In the end, the decision was pretty easy to make--she was exactly what we were looking for. There was no reason to say no. She was our daughter.
*On July 31, 2012 we sent in our Letter of Intent which locked Tulip's file so that no one else could have her :) Here is the letter we wrote:
We, Adam and Carin wish to adopt Tulip who is diagnosed with Down Syndrome. We have consulted with our pediatrician and we understand the limitations and health concerns associated with this diagnosis. Carin holds a college degree in Special Education and she has worked with children and adults with Down Syndrome for the past twenty years.
We have a wonderful pediatrician who is experienced in caring for children with Down Syndrome and she will be able to provide wonderful care for Tulip. We are members of the Down Syndrome Association of West Michigan and the Down Syndrome Association both of which will provide our family with emotional support and educational resources.
As soon as Tulip is home with us she will have a complete medical exam with special attention paid to her cardiac health. We will also have her sight evaluated by a pediatric ophthalmologist.
We have made arrangements for Tulip to start receiving physical and occupational therapies immediately. Since Carin is a stay at home mom with a background in special education Tulip will be in a wonderful learning environment. We have excellent health insurance that will cover all of Tulip's medical costs.

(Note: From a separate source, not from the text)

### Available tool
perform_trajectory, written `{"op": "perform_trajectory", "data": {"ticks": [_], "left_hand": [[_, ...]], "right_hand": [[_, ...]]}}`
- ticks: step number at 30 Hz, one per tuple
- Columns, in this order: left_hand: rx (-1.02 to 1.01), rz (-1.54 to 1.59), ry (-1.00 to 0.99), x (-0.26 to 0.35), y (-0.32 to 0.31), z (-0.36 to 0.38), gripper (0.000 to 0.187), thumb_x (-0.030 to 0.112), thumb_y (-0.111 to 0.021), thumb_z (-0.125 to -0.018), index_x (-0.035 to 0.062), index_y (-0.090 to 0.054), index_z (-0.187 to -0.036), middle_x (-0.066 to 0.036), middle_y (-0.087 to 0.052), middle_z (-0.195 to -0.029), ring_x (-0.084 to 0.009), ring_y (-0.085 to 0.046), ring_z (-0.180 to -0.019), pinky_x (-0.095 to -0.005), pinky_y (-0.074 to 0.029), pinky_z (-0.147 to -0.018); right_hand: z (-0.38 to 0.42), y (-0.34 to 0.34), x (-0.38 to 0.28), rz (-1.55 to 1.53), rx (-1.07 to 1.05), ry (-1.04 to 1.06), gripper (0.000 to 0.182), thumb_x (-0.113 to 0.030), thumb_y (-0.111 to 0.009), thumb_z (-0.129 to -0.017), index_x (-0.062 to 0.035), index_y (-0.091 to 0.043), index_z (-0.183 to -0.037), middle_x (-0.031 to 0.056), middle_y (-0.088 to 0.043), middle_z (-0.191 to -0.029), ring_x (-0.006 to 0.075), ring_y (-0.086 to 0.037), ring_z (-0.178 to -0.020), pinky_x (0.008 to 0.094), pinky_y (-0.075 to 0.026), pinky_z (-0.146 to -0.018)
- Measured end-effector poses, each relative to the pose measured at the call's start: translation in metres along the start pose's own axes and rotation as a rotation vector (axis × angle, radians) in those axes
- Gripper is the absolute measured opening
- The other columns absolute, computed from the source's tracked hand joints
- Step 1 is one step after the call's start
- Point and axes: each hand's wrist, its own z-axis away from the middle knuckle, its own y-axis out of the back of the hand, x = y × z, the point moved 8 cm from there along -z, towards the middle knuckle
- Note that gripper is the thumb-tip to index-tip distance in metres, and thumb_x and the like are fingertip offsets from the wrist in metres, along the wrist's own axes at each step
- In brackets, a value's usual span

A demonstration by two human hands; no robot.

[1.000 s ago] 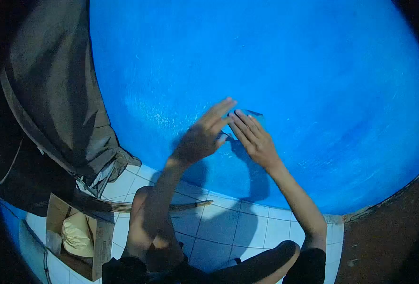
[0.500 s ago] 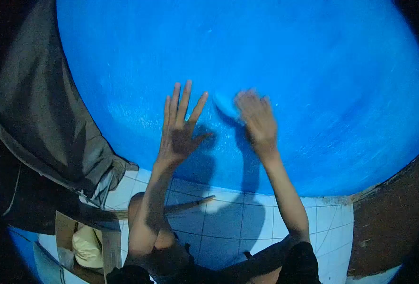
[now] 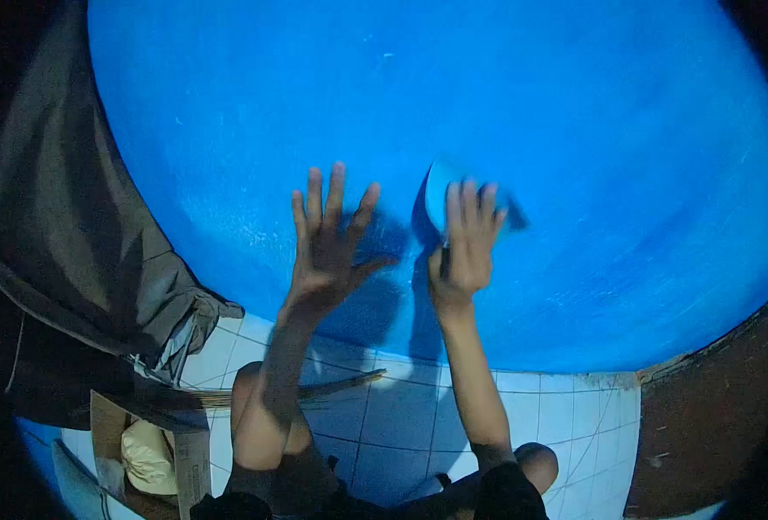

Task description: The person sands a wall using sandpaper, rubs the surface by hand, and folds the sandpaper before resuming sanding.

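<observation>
A blue wall (image 3: 531,104) fills the space before me. My left hand (image 3: 323,251) is raised in front of it, palm toward the wall and fingers spread, with nothing in it. My right hand (image 3: 469,243) is at the wall over a thin, light blue sheet-like piece (image 3: 436,186). Its fingers lie along the front of the piece, whose curved edge shows on the left; the rest is partly hidden behind the hand. I cannot tell whether the piece is cloth or paper.
White floor tiles (image 3: 393,407) run below the wall. A bundle of thin sticks (image 3: 332,387) lies by my left knee. At lower left stands a cardboard box (image 3: 195,464) with a pale yellow bag (image 3: 147,459). Dark cloth (image 3: 63,191) hangs left; a brown panel (image 3: 705,416) is at right.
My right hand has moved left and down over the wall, and more of the light blue piece shows beside its fingers. My left hand stays raised and spread, slightly lower in view.
</observation>
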Motion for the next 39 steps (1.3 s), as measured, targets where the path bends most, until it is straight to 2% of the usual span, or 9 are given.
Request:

We have a large immediate and extended family and many friends who support our adoption of Tulip and are excited to see her join our family. We believe our strengths as parents include providing appropriate and loving attention, patient discipline, and a passion for learning. Our family loves spending time together outdoors and we can’t wait to include Tulip in our adventures. Our four children are excited to have a new baby sister in the house and can’t wait to teach and love her!
We fully accept Tulip and can’t wait for her to become part of our family.
*On August 3, 2012 the Chinese government Pre-Approved us to adopt Tulip.
A few thoughts in retrospect.
What if we had said no?
Would we have ever say no? Did God know that we would say yes? Did He make this decision so easy to make?
I have a complete trust in Jesus Christ but I still am completely baffled by this entire journey. I cry out to God on a weekly basis--"You had this all planned?? This was part of your plan?? This little girl had to suffer so much loss and grief to fulfill Your plan for both of us?"
I can't believe how incredibly blessed we have been through this entire process.